Puesto que todavía queda por registrar el ala oeste de la fortaleza antes de que nos reunamos con los ejércitos de Corazón de León, permaneceré en Acre el tiempo que Vuestra Santidad necesite para organizar el retorno de este manuscrito a lugares menos expuestos a los profanadores y a los sin alma.

13 de julio del año de Cruzada 1191

Robert de Sablé,

gran maestre del Temple.

Capítulo 120

Otro puñado de pergaminos, que Ballestra acaba de sacar del cubículo de Celestino III. La respuesta al mensaje de Sablé llega a Acre los días 21, 22 y 23 de julio en forma de tal multitud de copias de la misma carta llevadas por tantas palomas mensajeras que el templario comprende de inmediato la importancia de su descubrimiento. El Papa le advierte que la obra no debe ser abierta bajo ningún concepto. Lo previene también de que un destacamento de archivistas se ha hecho ya a la mar para organizar su traslado. Por último, Su Santidad agradece a Sablé su desvelo y le concede mil indulgencias en recompensa por su trabajo.

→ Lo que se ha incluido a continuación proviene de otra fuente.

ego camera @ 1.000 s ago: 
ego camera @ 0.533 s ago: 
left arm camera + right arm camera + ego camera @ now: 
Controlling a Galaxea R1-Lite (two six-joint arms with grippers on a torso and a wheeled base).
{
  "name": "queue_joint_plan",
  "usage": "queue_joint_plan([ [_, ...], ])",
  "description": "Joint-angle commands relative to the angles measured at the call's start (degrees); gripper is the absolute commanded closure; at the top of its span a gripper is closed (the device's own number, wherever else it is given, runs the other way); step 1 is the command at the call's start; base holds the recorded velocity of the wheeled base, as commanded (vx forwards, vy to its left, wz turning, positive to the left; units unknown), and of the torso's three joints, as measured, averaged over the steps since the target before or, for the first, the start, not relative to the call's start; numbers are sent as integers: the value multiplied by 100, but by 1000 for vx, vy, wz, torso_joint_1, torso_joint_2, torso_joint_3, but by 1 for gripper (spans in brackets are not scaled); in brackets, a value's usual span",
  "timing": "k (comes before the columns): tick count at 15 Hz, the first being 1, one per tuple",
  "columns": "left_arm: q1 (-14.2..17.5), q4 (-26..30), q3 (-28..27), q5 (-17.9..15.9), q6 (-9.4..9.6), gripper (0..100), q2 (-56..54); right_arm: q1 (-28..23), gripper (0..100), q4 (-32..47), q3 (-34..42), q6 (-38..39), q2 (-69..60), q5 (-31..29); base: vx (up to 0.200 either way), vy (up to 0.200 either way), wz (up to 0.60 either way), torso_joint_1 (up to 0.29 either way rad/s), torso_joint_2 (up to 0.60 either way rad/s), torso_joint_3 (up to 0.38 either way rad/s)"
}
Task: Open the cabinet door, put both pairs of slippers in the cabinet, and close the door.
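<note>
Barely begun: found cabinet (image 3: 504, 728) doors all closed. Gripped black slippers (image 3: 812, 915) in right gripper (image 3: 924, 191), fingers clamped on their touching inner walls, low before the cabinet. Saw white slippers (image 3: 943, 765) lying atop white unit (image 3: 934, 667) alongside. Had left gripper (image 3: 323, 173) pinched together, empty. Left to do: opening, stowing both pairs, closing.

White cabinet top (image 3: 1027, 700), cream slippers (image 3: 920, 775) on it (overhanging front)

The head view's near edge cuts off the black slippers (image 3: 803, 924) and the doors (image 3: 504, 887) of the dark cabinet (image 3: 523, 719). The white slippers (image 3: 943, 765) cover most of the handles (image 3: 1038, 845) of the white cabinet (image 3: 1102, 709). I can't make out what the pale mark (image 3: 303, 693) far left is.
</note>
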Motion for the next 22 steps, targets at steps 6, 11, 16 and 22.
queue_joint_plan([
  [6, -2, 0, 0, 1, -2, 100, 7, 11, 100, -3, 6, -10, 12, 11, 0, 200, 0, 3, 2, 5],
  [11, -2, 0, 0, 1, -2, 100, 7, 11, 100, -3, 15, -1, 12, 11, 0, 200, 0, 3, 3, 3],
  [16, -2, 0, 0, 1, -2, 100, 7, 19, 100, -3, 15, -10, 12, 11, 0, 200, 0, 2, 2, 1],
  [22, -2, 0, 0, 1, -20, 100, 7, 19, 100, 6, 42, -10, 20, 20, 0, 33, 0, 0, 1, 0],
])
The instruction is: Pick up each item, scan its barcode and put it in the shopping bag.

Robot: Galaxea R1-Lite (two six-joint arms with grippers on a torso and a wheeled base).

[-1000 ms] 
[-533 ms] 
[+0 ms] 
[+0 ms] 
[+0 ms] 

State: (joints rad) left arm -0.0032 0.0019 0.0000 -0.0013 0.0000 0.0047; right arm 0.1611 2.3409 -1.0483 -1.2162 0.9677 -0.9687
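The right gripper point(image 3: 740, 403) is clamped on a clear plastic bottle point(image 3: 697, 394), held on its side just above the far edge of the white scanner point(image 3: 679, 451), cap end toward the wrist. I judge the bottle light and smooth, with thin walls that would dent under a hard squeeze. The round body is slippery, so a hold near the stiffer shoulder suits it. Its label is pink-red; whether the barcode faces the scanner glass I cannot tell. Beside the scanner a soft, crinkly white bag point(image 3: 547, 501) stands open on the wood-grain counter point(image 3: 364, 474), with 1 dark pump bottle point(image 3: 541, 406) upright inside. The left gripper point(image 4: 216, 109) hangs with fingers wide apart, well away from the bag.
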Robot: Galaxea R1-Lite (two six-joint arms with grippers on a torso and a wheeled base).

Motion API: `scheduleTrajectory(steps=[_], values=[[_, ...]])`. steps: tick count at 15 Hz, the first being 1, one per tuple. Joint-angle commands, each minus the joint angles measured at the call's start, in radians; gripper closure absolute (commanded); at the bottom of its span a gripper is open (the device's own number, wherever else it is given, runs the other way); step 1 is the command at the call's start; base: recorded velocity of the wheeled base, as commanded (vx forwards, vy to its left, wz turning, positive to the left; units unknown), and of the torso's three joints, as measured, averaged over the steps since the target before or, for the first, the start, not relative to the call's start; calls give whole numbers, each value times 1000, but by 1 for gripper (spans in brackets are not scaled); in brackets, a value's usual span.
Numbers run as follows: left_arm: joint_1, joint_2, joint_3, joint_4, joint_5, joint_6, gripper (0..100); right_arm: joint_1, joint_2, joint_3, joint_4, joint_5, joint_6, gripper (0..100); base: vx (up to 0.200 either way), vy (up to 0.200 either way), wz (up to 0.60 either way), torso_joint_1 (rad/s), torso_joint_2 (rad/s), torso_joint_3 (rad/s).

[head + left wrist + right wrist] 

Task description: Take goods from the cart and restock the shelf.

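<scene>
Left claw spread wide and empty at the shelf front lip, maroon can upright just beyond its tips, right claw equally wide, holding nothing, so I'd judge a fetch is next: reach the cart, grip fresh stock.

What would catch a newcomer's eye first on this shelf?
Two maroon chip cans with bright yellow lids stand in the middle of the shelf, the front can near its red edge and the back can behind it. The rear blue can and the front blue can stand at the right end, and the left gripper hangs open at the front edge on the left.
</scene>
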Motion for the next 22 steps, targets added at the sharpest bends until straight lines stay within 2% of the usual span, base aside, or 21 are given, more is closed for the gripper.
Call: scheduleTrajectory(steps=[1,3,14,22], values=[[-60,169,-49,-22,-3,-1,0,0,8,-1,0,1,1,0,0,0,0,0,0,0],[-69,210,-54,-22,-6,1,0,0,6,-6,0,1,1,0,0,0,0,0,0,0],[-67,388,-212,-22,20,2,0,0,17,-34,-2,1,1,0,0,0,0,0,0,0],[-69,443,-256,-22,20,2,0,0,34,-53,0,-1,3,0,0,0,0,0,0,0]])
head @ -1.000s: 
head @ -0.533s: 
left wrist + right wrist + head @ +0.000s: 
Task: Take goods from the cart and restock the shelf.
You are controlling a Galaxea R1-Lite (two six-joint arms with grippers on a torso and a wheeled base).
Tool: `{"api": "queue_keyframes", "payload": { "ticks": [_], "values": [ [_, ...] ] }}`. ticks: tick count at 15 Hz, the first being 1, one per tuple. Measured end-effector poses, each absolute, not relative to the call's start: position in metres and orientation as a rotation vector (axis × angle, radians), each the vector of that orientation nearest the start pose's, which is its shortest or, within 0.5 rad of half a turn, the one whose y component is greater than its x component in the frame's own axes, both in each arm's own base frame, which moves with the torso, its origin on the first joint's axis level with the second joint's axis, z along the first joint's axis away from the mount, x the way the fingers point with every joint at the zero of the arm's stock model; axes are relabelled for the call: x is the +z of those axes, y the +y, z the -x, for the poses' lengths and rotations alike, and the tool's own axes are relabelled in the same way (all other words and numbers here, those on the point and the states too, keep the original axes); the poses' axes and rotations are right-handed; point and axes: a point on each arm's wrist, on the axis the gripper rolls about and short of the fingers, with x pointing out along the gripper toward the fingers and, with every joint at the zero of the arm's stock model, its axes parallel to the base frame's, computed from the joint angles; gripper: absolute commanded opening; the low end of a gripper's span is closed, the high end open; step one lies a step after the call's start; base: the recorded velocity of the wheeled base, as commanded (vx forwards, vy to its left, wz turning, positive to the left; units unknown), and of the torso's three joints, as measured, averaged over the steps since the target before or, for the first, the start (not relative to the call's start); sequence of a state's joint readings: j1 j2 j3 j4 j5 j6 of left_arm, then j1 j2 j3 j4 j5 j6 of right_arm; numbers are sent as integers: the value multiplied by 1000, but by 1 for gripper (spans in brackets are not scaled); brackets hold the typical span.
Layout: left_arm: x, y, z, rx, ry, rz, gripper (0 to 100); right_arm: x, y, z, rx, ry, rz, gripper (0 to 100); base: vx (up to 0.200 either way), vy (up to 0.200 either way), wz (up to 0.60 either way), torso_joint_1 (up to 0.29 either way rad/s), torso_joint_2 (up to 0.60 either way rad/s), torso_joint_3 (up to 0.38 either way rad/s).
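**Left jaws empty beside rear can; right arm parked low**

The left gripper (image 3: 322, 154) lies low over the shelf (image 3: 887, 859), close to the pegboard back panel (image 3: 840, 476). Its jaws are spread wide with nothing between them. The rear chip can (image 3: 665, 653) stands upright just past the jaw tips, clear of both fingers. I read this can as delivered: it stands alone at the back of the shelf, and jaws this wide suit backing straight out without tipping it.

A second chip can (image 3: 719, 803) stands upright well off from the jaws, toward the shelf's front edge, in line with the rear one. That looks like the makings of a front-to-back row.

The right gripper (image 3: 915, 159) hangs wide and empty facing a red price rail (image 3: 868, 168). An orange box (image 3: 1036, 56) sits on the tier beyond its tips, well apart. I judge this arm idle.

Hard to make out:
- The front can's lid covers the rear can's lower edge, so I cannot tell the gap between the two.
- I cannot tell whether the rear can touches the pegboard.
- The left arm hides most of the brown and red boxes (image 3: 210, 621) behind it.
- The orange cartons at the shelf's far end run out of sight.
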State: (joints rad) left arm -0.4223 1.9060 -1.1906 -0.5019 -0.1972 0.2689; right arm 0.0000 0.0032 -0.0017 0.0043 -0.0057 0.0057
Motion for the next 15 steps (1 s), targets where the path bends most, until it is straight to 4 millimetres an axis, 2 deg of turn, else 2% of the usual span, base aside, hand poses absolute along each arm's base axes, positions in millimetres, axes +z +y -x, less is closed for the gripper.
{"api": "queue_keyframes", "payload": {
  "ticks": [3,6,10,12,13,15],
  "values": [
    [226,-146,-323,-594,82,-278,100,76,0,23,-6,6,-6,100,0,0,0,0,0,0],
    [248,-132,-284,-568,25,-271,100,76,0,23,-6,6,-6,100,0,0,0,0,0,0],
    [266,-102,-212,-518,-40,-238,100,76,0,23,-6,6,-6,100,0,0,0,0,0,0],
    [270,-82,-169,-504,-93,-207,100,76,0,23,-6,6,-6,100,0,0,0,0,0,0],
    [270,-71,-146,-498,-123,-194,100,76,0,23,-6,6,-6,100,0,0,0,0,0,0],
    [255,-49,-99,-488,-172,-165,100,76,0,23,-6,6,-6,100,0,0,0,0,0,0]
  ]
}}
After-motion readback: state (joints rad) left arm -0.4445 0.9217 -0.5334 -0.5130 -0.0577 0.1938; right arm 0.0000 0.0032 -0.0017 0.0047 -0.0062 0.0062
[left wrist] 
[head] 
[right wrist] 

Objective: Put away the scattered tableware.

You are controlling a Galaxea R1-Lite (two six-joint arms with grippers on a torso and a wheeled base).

Una vez tomada buena nota de ello, Robert de Sablé hace un cálculo rápido: puesto que la distancia que separa Acre de Roma no puede ser cubierta en menos de un mes de navegación y las palomas mensajeras ya han consumido de ese plazo cuatro días y tres noches para llegar hasta allí, le queda un poco más de tres semanas para asegurarse de que los secretos que contiene ese manuscrito no podrían servir a su propia causa antes de acabar para siempre en los sótanos del Vaticano. Así pues, acusa recibo a Su Santidad de sus mensajes y se encierra con sus mejores templarios en los sótanos de la fortaleza para estudiar el evangelio.